La sceneggiatura del film non è originale: è tratta, infatti, dall’omonimo romanzo del 1992 dello scozzese Alasdair Gray. L’autore nelle sue opere mescolava vari generi dalla fantascienza al fantasy, il tutto condito da un pizzico di surrealismo e di pungente critica sociale. Il film di Lanthimos trasporta perfettamente lo stile eclettico del romanzo a livello visivo e sonoro. Quando Bella inizia il suo viaggio intorno all’Europa, scopriamo insieme a lei un universo steampunk, dove convivono stile vittoriano e futuristico, abiti coloratissimi che mescolano ‘800 e anni ‘60 e scenografie fantasiose che sembrano uscite direttamente da un quadro surrealista. Se il lavoro di costumisti e scenografi è magistrale, non è da meno quello del compositore Jerskin Fendrix, capace di trasmettere con la musica le stesse curiosità, paura, sgomento e felicità provate dalla protagonista nel corso del suo viaggio.

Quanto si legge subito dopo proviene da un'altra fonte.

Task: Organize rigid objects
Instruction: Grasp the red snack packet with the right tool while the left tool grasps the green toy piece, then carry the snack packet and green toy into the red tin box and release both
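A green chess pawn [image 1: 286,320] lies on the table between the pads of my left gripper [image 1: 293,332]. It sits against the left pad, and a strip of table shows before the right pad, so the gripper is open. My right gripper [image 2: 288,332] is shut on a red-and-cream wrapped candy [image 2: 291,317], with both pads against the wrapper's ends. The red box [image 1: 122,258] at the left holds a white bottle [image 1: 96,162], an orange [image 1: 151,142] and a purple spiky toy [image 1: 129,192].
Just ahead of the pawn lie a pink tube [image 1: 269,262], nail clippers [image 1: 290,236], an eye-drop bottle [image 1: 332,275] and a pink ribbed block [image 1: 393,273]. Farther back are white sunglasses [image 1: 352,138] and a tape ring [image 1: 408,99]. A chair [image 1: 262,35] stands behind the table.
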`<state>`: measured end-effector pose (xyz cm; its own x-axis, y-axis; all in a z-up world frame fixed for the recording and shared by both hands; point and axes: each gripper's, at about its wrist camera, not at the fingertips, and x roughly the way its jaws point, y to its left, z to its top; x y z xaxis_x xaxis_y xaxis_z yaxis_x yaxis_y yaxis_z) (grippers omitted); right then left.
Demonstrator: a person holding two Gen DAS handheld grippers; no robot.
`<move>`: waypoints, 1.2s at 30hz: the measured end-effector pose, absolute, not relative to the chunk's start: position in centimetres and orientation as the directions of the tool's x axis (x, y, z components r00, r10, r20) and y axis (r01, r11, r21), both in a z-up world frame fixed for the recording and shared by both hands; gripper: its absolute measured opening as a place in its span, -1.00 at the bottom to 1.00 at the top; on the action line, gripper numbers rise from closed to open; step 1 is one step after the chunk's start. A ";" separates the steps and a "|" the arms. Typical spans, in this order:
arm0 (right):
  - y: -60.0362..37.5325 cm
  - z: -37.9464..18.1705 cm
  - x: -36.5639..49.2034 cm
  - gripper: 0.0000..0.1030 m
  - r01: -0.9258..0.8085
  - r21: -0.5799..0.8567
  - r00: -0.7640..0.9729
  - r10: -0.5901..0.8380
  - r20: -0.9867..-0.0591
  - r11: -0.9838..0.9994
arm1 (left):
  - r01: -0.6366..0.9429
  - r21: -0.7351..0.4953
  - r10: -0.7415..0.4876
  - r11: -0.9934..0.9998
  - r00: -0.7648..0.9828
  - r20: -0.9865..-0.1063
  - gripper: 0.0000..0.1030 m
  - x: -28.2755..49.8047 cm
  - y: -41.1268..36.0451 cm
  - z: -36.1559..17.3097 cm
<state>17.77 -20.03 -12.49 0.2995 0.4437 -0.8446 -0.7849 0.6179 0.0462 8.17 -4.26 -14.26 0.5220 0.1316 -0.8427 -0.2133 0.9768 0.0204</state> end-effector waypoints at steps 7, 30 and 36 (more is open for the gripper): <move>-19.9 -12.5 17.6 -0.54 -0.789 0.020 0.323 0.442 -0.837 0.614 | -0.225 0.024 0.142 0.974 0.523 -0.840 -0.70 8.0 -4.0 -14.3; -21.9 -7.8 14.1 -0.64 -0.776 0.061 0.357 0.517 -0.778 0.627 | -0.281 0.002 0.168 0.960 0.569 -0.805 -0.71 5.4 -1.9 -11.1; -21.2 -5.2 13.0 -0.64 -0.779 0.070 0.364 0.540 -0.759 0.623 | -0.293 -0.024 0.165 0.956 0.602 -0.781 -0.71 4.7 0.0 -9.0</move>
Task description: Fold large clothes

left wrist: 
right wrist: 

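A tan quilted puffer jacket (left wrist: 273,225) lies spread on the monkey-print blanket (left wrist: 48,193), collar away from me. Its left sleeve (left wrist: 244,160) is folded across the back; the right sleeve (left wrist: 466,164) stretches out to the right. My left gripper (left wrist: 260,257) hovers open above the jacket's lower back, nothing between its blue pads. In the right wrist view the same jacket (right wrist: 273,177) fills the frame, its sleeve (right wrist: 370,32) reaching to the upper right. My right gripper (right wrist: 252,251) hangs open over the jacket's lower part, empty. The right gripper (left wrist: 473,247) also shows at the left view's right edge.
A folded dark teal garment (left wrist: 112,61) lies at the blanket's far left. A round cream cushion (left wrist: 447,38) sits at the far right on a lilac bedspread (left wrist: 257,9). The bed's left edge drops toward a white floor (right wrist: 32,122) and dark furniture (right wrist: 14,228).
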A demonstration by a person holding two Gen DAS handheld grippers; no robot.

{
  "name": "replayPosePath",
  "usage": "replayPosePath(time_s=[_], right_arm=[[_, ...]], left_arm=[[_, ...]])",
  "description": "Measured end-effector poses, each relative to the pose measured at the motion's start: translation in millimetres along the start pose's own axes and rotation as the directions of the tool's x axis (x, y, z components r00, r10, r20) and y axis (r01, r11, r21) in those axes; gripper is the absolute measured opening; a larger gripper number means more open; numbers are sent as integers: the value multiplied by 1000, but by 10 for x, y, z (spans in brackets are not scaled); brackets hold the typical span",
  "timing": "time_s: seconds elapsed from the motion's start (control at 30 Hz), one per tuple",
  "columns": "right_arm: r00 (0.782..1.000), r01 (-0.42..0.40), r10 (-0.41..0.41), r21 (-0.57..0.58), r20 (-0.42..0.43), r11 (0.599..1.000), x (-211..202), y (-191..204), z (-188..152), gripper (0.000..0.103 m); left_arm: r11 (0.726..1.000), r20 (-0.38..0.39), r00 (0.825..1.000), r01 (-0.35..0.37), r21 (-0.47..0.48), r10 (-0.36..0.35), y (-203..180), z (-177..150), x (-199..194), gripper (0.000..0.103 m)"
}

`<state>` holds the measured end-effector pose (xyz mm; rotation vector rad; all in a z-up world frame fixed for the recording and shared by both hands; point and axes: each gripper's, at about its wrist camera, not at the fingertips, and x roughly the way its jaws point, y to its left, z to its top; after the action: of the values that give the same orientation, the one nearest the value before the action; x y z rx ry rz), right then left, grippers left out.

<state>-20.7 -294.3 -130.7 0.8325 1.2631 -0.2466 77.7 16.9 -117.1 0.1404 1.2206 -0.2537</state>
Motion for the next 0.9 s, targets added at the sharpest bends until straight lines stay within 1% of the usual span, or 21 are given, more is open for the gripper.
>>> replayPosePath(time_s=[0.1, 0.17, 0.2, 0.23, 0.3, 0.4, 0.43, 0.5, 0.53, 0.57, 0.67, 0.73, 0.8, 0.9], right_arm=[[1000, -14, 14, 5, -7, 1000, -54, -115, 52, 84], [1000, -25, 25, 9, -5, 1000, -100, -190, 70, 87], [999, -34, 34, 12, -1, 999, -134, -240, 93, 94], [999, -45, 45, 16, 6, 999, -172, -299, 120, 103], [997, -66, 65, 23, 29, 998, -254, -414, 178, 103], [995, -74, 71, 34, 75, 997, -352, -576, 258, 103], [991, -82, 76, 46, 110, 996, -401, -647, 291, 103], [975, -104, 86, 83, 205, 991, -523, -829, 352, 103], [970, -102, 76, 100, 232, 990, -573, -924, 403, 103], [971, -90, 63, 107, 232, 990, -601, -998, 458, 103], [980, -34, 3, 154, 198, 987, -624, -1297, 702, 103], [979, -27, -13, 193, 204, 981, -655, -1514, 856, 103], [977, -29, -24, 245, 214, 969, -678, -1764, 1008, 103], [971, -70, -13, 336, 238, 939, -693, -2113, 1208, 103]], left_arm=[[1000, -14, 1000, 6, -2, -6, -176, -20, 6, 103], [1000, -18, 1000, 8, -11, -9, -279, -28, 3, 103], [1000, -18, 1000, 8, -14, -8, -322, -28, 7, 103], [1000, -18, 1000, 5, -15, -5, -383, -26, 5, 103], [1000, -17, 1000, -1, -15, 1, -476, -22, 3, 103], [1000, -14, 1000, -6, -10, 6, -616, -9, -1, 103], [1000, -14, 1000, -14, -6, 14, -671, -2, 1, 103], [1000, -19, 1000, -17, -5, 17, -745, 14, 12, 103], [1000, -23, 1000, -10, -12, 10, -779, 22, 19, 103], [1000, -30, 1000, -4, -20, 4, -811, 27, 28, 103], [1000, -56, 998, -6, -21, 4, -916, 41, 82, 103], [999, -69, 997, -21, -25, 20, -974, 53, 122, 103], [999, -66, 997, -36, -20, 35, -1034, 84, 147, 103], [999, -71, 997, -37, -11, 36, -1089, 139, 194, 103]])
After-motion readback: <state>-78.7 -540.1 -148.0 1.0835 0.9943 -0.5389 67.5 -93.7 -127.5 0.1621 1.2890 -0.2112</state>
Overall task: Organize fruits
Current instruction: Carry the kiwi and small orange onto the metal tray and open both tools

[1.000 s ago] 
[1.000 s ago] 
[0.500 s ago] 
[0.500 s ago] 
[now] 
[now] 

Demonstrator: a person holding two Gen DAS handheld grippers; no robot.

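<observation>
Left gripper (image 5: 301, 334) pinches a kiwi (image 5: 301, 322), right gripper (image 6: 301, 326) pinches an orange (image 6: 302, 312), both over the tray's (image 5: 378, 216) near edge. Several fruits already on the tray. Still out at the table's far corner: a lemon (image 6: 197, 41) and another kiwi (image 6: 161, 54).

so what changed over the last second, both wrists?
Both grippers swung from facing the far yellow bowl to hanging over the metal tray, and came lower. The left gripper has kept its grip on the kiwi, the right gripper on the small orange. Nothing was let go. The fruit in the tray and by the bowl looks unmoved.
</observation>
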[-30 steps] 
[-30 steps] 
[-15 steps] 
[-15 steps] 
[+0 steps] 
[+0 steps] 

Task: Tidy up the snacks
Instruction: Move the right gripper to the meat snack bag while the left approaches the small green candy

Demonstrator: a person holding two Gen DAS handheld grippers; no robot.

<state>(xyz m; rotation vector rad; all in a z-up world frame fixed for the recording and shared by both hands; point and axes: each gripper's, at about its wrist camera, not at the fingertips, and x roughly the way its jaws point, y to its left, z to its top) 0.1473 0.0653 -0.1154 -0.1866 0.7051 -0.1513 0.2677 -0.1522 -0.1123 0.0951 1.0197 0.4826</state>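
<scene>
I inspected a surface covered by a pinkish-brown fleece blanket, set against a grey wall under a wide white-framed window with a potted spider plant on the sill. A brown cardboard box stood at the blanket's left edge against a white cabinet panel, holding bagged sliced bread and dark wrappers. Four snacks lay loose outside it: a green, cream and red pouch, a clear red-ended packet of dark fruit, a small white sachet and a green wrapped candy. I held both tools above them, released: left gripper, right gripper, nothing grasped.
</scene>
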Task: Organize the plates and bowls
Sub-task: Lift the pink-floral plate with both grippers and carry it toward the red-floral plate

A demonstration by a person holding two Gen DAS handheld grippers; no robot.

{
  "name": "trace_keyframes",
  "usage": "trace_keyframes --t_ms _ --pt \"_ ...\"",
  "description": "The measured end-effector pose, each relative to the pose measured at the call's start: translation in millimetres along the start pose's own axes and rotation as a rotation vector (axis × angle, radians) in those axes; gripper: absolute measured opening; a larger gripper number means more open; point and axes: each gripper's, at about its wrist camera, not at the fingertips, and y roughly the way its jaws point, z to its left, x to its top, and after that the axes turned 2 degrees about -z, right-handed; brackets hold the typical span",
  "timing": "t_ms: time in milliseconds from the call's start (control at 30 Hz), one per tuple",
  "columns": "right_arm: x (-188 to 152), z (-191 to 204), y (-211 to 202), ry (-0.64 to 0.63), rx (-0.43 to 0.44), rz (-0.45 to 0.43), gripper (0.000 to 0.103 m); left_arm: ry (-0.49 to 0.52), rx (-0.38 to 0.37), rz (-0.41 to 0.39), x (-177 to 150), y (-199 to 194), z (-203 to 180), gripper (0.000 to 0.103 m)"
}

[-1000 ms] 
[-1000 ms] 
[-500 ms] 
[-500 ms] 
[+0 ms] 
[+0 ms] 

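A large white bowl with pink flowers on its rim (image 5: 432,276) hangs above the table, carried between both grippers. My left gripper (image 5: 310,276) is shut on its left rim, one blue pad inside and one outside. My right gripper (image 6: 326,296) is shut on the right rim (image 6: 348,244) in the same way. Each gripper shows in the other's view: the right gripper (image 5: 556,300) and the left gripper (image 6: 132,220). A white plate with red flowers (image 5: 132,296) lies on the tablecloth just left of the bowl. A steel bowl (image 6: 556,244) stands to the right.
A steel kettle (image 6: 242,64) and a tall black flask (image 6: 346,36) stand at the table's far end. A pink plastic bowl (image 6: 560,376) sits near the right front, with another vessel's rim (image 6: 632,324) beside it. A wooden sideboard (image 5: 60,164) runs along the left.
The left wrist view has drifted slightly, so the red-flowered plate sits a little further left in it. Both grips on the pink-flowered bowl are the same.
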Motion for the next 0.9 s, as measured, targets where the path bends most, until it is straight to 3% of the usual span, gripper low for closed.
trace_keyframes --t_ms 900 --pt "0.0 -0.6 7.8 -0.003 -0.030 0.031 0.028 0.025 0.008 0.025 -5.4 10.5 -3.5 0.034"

Si è parlato di trama, scenografie, costumi e musica, ma gli attori? Semplicemente da Oscar. Emma Stone si conferma un’attrice straordinaria, in quello che è forse uno dei ruoli più impegnativi della sua carriera: è capace di raccontare la crescita del suo personaggio attraverso il movimento del corpo e i discorsi, che cominciano sconnessi per diventare poi sempre più articolati. L’attrice continua a dimostrare anche il suo grande talento comico impersonando una donna che, non sottostando alle imposizioni della “buona società”, diventa automaticamente un elemento esterno capace di commentare ironicamente e far vedere anche a noi spettatori gli aspetti più assurdi della società in cui siamo immersi: con una protagonista così originale e fuori dagli schemi, curiosa e capace di stupirsi ancora di ogni cosa, anche lo spettatore per un po’ si immedesima in lei e si lascia stupire dal mondo fantastico e bizzarro raccontato nel film. Co-protagonisti di Emma Stone sono Willem Dafoe, nel ruolo di inventore della “creatura” che si trasforma sempre più in un padre per una figlia, e poi Mark Ruffalo, avvocato eccentrico (a dir poco) con cui Bella inizia il suo viaggio nel mondo e nella sessualità, che offre una performance decisamente sopra le righe, la definizione da dizionario di tragicomico.
Pochi sono i film che fanno ridere e pensare tanto allo stesso tempo, e “Povere creature!” è tra quelli. Tra una battuta di spirito, un doppio senso e un’espressione disperata di Mark Ruffalo, si trovano anche riflessioni importanti sul libero arbitrio, sul ruolo delle donne nella società, sulla necessità di scoprire il nostro posto nel mondo mettendo sempre in discussione ciò che ci circonda e anche di tornare a scoprire il bambino che è in noi, per recuperare quella capacità meravigliosa che da adulti si perde, quella di lasciarci ancora sorprendere dal mondo.